◆ TRY IT ◆
Repeat exactly the lines below that lie between the line with "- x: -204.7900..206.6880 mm" and the line with "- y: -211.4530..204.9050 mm", counting both of those lines as part of the answer.

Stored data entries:
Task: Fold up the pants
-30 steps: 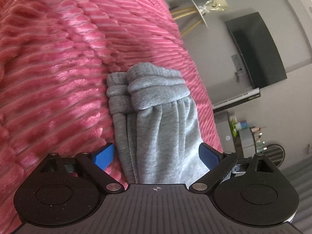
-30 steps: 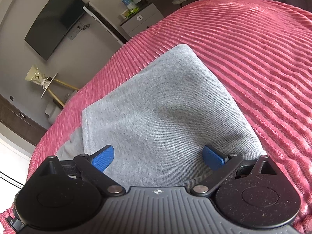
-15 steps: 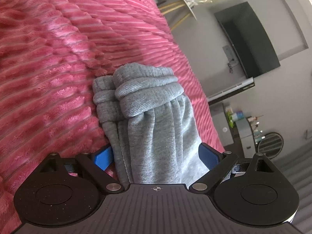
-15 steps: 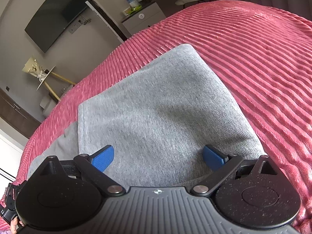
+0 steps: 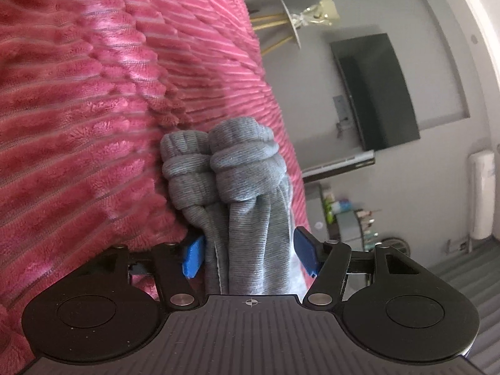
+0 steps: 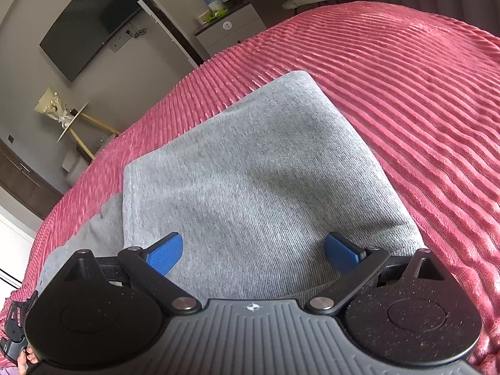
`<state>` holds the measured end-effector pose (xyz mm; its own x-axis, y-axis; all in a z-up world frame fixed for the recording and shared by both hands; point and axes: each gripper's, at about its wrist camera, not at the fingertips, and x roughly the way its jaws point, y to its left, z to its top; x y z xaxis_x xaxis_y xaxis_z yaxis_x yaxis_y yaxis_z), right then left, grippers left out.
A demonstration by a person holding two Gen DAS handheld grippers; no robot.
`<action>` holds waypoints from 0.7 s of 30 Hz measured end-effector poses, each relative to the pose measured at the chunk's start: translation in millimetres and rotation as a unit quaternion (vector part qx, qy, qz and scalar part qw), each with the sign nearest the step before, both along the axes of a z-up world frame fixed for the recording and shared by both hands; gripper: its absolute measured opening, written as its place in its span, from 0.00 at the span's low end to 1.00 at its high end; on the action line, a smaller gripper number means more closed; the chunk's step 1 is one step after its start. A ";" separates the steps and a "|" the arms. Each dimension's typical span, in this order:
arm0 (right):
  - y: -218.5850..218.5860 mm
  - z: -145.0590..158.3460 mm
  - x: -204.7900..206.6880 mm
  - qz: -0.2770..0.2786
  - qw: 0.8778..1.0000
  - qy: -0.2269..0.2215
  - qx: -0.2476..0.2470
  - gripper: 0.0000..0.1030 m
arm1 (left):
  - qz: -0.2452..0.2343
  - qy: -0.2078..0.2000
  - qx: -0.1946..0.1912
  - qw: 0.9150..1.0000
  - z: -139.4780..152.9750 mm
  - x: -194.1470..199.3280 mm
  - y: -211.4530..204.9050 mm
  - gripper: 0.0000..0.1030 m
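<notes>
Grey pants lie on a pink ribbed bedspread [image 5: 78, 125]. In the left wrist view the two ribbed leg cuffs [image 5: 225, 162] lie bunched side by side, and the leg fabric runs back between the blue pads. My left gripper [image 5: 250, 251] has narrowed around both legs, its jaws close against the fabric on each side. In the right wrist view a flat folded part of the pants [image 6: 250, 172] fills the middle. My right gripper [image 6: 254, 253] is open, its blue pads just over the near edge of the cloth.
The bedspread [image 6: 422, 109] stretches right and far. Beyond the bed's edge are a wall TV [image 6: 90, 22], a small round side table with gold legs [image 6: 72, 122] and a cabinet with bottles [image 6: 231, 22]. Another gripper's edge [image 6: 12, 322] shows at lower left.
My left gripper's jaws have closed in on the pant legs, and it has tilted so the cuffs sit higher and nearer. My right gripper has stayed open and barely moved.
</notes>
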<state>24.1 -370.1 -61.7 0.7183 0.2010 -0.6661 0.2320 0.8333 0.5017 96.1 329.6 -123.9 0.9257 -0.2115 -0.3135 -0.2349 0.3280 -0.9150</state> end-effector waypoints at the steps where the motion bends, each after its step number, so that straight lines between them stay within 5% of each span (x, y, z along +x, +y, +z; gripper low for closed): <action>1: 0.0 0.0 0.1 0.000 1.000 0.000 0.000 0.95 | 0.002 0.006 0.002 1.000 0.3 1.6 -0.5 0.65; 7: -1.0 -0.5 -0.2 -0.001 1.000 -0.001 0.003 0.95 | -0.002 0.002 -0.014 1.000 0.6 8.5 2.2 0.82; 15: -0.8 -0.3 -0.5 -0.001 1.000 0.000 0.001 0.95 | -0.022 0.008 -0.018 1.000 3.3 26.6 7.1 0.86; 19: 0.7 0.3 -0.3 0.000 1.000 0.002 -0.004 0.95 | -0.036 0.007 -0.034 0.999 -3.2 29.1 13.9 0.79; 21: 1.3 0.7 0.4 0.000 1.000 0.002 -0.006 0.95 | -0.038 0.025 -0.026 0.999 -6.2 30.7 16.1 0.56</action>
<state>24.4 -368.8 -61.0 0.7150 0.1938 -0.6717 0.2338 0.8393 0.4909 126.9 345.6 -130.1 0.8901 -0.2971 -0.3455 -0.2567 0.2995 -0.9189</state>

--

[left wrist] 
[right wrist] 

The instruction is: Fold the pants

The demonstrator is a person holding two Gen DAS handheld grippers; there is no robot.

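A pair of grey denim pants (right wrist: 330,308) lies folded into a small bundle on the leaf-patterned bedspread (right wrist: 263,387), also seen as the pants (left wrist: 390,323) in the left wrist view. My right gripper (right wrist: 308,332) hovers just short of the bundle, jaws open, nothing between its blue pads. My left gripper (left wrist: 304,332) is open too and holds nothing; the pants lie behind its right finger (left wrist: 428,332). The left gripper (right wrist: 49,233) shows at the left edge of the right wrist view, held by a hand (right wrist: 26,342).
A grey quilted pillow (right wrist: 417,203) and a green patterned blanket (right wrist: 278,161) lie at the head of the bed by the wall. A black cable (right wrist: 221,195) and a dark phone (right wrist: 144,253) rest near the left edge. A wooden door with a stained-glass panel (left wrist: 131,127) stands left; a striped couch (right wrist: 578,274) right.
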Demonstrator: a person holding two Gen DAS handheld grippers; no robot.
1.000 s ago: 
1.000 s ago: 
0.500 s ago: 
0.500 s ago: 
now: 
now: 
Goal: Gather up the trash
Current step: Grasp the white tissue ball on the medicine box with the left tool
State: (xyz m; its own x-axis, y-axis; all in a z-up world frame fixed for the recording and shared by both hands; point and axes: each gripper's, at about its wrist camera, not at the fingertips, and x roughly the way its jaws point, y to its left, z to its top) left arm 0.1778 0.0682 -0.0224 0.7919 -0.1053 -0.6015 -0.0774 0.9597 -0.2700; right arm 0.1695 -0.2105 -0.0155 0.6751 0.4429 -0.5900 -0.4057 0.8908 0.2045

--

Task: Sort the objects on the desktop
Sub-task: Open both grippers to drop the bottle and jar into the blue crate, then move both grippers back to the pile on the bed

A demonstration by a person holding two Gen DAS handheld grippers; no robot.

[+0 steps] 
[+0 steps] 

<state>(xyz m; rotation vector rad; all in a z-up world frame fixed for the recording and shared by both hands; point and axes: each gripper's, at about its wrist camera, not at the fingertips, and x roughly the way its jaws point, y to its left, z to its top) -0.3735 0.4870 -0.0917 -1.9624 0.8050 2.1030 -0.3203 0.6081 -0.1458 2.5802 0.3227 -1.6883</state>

◆ ANSWER SECTION ◆
  - x: -204.7900..206.6880 mm
  - qz: -0.2770..0.2786
  - qw: 0.8778..1.0000
  - qy: -0.2269..0.2215
  - qx: -0.2476..0.2470
  - gripper: 0.0000..0.1030 m
arm1 (left):
  - qz: -0.2452..0.2343
  - qy: -0.2078..0.2000
  - qx: -0.1946..0.1912
  - qw: 0.9150..1.0000
  - z: -139.4780..152.9750 mm
  - x: -194.1470..199.3280 mm
  - y: -211.4530..204.9050 mm

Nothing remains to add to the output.